Second Chakra – Sacral Chakra – Partnership Power

Yesterday, I wrote about the Root Chakra and how it can inform our writing in terms of our own or our characters’ identities in relation to the concept of tribe. Today, I’m writing about the second chakra, the Sacral Chakra, which is about partnership power and our power to create.

The Sacral Chakra relates to our ability to go with the flow, so while all the chakras are important, this one is especially important when it comes to creative flow. Creative flow can mean a lot of things. It can mean artistic flow and creating in that way, or it can mean actually creating life. This chakra is about self-expression in a very deep sense, and it also aligns with partnership, sexuality, pleasure, and relationships. So, while the Root Chakra was about our relationship to our tribe and our place in it, the Sacral Chakra is about our relationship with another.

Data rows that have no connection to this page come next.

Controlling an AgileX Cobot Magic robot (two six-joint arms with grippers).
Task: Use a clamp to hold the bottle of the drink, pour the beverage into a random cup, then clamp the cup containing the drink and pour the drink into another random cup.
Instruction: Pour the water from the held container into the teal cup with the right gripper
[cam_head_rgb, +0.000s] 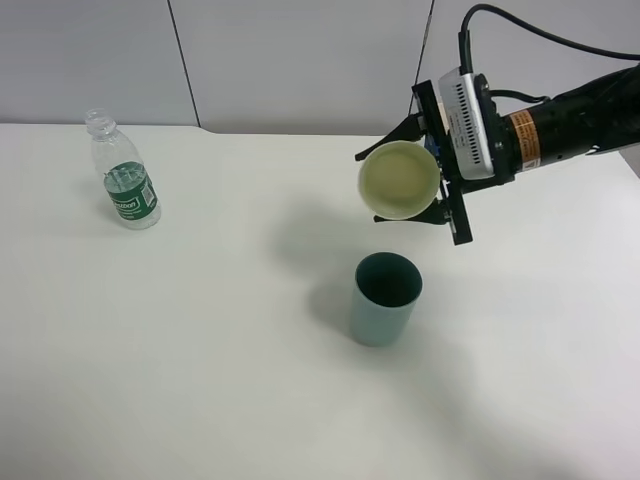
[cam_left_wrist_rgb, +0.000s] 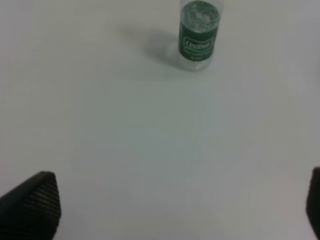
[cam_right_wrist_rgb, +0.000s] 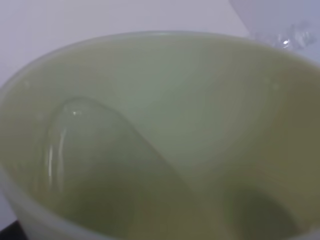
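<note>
My right gripper (cam_head_rgb: 418, 182) is shut on the pale yellow-green cup (cam_head_rgb: 398, 180) and holds it tipped on its side, mouth facing left, above and slightly behind the teal cup (cam_head_rgb: 385, 298). The teal cup stands upright on the table. In the right wrist view the pale cup's inside (cam_right_wrist_rgb: 200, 100) fills the frame, with clear beverage (cam_right_wrist_rgb: 90, 160) lying along its wall short of the rim. The bottle (cam_head_rgb: 126, 185) (cam_left_wrist_rgb: 199, 35) stands uncapped at the far left, apart from both grippers. My left gripper (cam_left_wrist_rgb: 172, 210) is open over bare table, some way from the bottle.
The white table (cam_head_rgb: 200, 360) runs to a grey wall at the back. Only the bottle and the two cups are on or above it. The right arm (cam_head_rgb: 570, 125) reaches in from the upper right.
</note>
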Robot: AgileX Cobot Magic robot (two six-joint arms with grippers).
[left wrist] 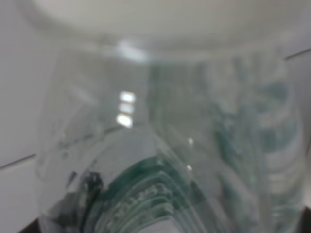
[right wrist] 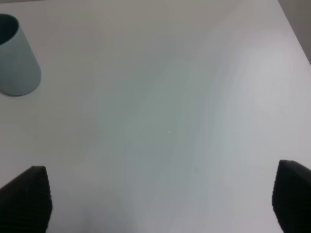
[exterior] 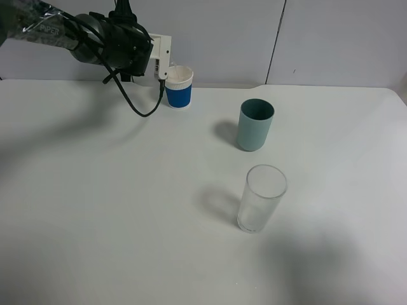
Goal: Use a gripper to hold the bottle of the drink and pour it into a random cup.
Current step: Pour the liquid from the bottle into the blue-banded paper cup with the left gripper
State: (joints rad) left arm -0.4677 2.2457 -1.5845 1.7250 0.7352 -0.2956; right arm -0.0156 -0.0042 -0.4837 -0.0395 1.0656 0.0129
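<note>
My left gripper (exterior: 161, 62), a white head on the black arm, is raised at the back left of the table, right beside the cup (exterior: 179, 86), a white paper cup with a blue sleeve. The bottle of the drink (left wrist: 160, 145) fills the left wrist view, clear with a green label, blurred and very close, held in the gripper. It is hidden behind the arm in the exterior view. A pale band along one edge of the left wrist view may be the cup's rim. My right gripper (right wrist: 160, 196) is open and empty above bare table.
A teal-green plastic cup (exterior: 255, 124) stands right of centre; it also shows in the right wrist view (right wrist: 15, 60). A clear glass tumbler (exterior: 261, 198) stands in front of it. The white table (exterior: 95, 210) meets a wall behind the cup.
</note>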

I’ve observed that, oftentimes, creative people have a difficult time finding that balance between honoring their creative impulses and their relationships, and all too often, their writing practice takes a back seat. While the Sacral Chakra is about creating, as mentioned above, it’s also about creating ourselves, and if we’re to successfully create ourselves, it means we means we have to find balance in our relationships so we don’t get lost in them.

Below is a brief explanation of the Sacral Chakra and some ways we might integrate its attributes into our writing.

Second Chakra – Sacral Chakra Orange Sphere1

Location
Lower abdomen, slightly below the navel

Primary strengths
Ability to take risks, to protect oneself and survive financially and physically, to recover from loss, and to recreate oneself

Primary fears
Loss of control at the hands of another (rape, impotence, abandonment, betrayal, addiction, financial) and loss of physical body due to death or illness

Positive manifestations
Creativity, confident self-expression, adaptability, flexibility, bringing forth new life (literally and figuratively), setting healthy psychological boundaries and creating a sense of personal identity

Negative manifestations
Anger, jealousy, killing of creativity due to fear

Lesson
Accepting that we cannot be in control

Aspects we might consider for our characters or ourselves
Ability to protect oneself, creativity and self-expression, fears around loss of control, anger and jealousy

As with yesterday, below you’ll find a meditation specific to the Sacral Chakra, and some prompts to help you think about how to use the Sacral Chakra to deepen your writing and your understanding of yourself.

Try the following meditation and exercise, and let me know what you come up with.
Feel free to post it below this post, or email me at:  johnnie@johnniemazzocco.com.

Meditation
Close your eyes and do a short visualization of the Sacral Chakra: An orange, pulsating orb in your abdomen, just below your navel. Imagine it expanding and contracting and spreading out to each hip. Sit with this pulsating, enthusiastic and creative energy for as long as you can, breathing deeply, for 5-10 breaths. Count to ten slowly on both the inhale and the exhale for each one. When you’re ready, let the energy begin to recede and return to its original size. Maintain its presence in your body as you open your eyes and begin the following writing exercise.

Writing Exercise
Fiction Writers
Think of a character you’ve created, maybe one you’ve been working with recently. It can be a new one, or it can be the one you used yesterday. Imagine a relationship for your character with one other person. This can be any sort of relationship (intimate, familial, platonic, work-related). The characters can be any gender or age. Feel free to build on the exercise from yesterday, if you like. Is this other person a family member your character is on her way to visit and you’ll just continue on with the story you set up yesterday, or is this other person a stranger on the train? What is the overarching tone of the relationship? How do these two characters relate to each other? Do they speak, or is their entire interaction internal for them both, or for only your initial character? What do they think about or say to each other? What happens between them?

Creative Non-fiction Writers / Memoirists
Pick a relationship from your life. This can be any sort of relationship (intimate, familial, platonic, work-related).
What’s the overarching tone of this relationship?
How do creativity, sexuality, and/or abundance (or lack of) figure in to this relationship? Are you generally on the same energetic plane with each other? If so, how? If not, does the energy of one of you overshadow the other and drive the relationship somehow?